■ WHAT THIS TASK INVOLVES: The required answer is a copy of each line in the entries below that includes "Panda".

Collected data
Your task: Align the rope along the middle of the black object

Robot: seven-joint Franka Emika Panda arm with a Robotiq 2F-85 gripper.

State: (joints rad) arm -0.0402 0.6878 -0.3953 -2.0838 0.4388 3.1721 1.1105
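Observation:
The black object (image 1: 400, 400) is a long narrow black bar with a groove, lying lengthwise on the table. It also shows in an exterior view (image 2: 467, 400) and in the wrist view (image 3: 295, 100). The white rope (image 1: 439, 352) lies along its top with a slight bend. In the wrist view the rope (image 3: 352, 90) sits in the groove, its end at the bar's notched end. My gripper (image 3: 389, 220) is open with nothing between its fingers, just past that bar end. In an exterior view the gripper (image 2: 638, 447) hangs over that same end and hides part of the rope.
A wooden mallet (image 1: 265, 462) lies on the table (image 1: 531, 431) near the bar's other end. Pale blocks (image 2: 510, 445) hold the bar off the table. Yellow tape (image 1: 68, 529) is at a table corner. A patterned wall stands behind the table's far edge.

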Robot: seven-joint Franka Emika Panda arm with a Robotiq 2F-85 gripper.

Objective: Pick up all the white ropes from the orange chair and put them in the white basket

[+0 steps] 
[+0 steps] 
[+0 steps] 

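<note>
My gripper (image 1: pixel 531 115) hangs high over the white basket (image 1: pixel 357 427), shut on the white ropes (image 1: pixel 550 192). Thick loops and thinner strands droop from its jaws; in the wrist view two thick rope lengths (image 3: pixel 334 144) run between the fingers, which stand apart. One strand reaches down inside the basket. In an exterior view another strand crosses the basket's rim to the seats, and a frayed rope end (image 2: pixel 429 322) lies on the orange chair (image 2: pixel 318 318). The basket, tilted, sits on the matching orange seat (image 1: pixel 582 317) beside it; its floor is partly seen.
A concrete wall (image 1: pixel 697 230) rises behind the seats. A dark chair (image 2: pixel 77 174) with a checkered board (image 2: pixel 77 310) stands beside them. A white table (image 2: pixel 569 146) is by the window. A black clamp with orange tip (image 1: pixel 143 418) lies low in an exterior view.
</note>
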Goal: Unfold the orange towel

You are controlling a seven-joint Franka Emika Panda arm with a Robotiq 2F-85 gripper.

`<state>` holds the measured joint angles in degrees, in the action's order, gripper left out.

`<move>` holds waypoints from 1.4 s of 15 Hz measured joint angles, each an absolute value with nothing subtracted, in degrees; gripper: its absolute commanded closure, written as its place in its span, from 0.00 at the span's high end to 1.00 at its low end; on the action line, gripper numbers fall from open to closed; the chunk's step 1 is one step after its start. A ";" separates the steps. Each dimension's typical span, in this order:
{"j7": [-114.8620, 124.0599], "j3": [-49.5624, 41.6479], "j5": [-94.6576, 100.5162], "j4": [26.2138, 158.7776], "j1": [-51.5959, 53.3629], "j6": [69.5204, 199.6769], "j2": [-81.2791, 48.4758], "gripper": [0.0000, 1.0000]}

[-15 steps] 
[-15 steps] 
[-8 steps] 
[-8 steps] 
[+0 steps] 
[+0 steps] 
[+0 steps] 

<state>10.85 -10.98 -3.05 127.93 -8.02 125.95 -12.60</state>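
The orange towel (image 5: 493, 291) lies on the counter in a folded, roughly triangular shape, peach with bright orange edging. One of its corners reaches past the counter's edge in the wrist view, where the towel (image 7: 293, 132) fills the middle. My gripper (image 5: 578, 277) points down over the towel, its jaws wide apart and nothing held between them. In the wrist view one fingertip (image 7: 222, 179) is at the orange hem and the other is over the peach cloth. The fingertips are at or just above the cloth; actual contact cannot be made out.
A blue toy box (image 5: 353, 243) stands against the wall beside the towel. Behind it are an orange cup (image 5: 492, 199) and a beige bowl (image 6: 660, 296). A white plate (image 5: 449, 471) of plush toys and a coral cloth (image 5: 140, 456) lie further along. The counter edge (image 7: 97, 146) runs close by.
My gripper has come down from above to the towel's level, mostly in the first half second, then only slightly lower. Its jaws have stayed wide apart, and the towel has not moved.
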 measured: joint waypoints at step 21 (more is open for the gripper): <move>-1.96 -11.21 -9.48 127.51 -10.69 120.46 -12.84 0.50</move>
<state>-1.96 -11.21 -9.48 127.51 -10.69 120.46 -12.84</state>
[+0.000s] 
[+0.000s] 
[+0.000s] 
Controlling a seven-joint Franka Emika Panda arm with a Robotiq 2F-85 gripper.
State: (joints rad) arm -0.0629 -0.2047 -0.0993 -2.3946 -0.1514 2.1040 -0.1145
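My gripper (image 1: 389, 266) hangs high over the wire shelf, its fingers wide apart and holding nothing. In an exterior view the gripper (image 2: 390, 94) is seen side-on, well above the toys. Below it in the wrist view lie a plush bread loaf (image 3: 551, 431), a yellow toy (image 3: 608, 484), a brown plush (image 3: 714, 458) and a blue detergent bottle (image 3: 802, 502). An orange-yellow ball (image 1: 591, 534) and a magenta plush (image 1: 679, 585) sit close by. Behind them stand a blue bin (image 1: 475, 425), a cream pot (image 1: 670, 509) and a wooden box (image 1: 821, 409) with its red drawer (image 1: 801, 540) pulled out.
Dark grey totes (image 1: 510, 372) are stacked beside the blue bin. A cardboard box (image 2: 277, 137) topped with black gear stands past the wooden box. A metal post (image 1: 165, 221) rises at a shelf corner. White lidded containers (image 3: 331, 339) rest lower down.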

■ REPLY:
Robot: seven-joint Franka Emika Panda arm with a Robotiq 2F-85 gripper.
Robot: seven-joint Franka Emika Panda arm with a Robotiq 2F-85 gripper.
You are controlling a seven-joint Franka Emika Panda arm with a Robotiq 2F-85 gripper.
Controlling a seven-joint Franka Emika Panda arm with a Robotiq 2F-85 gripper.

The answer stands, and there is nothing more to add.